Múcio ocupará a vaga do ministro Marcos Vilaça, já aposentado. O novo ministro assumirá o cargo em um momento em que o papel do TCU é discutido e o órgão tem sido criticado inclusive pelo presidente Lula.
Recentemente, a corte recomendou a paralisação de 41 obras do PAC (Programa de Aceleração do Crescimento), com indícios de irregularidades graves. Na última semana, ao ser questionado sobre obras paradas, Lula responsabilizou o tribunal. A ministra Dilma Rousseff (Casa Civil) defendeu uma rediscussão da metodologia de fiscalização.
Ao ser sabatinado no Senado Federal, no final de setembro, Múcio afirmou ter isenção para ocupar o cargo no TCU. “Eu me sinto com absoluta isenção. Líderes de oposição falaram da minha isenção, da forma como eu sempre me conduzi na política”.
A sabatina de Múcio foi um desfile de elogios, tanto de governistas como de parlamentares da oposição. No plenário da Casa, em votação secreta, seu nome foi aprovado por 46 votos a favor, 11 contrários e uma abstenção.
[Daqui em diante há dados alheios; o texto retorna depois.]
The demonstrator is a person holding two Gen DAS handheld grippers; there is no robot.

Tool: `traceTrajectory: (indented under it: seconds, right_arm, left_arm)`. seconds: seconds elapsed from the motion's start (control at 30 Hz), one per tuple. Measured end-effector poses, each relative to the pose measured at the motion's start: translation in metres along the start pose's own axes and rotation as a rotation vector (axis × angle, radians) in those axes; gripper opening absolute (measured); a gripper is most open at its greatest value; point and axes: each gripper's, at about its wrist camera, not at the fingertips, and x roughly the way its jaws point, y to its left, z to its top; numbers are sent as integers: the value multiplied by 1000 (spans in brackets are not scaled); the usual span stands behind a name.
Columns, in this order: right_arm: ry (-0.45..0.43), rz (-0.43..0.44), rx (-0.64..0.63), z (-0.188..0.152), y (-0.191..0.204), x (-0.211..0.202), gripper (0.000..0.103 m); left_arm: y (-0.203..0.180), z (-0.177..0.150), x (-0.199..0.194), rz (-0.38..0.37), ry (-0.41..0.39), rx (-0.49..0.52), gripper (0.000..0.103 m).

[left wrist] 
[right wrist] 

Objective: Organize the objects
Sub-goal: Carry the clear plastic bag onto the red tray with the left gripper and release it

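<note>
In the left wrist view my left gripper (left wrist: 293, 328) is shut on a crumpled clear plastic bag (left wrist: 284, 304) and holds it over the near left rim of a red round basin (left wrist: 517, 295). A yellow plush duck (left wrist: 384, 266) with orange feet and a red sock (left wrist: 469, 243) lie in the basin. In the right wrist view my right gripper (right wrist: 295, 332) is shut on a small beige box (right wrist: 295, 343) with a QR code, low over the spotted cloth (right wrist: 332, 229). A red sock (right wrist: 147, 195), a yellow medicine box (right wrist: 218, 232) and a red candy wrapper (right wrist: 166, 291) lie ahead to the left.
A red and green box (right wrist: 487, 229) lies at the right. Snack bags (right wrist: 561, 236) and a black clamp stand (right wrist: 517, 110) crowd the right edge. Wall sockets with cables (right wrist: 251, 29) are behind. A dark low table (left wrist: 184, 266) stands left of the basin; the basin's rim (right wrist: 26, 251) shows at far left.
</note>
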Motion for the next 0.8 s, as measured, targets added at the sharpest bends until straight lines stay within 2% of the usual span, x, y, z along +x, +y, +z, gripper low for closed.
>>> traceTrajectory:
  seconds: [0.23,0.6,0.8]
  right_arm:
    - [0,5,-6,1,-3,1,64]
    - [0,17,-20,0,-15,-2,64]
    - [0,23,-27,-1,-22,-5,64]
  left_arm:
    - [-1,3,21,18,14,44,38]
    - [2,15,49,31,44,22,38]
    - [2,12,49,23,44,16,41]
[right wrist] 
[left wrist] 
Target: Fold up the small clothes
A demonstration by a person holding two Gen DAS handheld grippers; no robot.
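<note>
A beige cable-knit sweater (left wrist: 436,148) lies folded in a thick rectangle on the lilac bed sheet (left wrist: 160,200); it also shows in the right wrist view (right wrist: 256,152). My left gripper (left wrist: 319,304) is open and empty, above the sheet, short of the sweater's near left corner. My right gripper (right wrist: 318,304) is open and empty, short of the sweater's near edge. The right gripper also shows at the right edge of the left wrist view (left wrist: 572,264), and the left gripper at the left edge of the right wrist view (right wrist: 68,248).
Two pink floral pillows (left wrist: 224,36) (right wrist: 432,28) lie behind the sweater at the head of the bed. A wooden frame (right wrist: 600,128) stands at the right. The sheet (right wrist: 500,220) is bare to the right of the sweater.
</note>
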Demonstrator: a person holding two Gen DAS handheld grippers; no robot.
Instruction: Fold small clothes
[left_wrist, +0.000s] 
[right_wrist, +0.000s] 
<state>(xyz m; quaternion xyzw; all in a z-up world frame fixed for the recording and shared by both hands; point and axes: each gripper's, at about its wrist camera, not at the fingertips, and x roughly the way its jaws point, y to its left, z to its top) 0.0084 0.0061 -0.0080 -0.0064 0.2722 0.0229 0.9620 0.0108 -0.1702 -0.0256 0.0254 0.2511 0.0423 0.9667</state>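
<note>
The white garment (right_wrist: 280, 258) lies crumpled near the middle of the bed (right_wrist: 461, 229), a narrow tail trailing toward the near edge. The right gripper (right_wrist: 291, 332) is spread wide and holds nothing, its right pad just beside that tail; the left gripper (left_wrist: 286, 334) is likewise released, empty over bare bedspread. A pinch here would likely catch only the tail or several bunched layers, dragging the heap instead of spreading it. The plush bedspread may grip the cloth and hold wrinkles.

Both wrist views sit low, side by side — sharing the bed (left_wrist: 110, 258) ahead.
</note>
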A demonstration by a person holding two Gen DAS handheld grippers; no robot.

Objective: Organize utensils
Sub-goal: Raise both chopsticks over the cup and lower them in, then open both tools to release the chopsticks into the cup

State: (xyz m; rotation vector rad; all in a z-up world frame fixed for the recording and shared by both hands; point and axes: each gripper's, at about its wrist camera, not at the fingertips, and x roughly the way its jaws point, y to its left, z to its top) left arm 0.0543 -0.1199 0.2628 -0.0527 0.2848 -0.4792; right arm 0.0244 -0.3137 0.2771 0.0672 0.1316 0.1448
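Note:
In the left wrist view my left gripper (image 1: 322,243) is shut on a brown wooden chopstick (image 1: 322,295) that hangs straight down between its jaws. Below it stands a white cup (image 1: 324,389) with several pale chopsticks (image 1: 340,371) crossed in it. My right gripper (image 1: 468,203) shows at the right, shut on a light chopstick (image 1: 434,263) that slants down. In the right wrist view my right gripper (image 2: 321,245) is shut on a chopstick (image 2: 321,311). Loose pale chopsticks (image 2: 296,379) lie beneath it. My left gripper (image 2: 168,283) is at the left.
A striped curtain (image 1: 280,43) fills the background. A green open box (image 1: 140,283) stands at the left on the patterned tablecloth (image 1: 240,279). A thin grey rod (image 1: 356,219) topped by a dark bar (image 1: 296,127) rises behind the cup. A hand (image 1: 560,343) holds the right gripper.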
Deputado federal em 2006 pelo PTB de Pernambuco, Múcio chegou a presidir o PFL (hoje DEM) nos anos 90 e já foi filiado ao PSDB – ambos partidos de oposição ao governo Lula. Antes de integrar o ministério, foi líder do governo Lula na Câmara dos Deputados.
Atribuições do TCU
O artigo 71 da Constituição Federal diz que o Tribunal de Contas auxiliará o Congresso Nacional no controle das contas públicas. Segundo definição constante do site oficial do órgão, “qualquer pessoa física ou jurídica, pública ou privada, que utilize, arrecade, guarde, gerencie ou administre dinheiros, bens e valores públicos ou pelos quais a União responda” deve prestar contas ao TCU.
Nove ministros compõem o colegiado: seis deles são indicados pelo Congresso Nacional, um é indicado pelo presidente da República e dois são escolhidos entre auditores e membros do Ministério Público que funciona junto ao tribunal.
Para o economista da FGV Marcos Fernandes Gonçalves da Silva, o TCU tem um corpo técnico altamente qualificado e presta um serviço “muito importante” para o país. Contudo, em sua opinião, “seria melhor se fosse ainda mais independente”, evitando o peso da “vaidade pessoal” e do interesse político. “O TCU é uma grande invenção, que precisa ser cada vez mais pública e menos estatal”, afirma.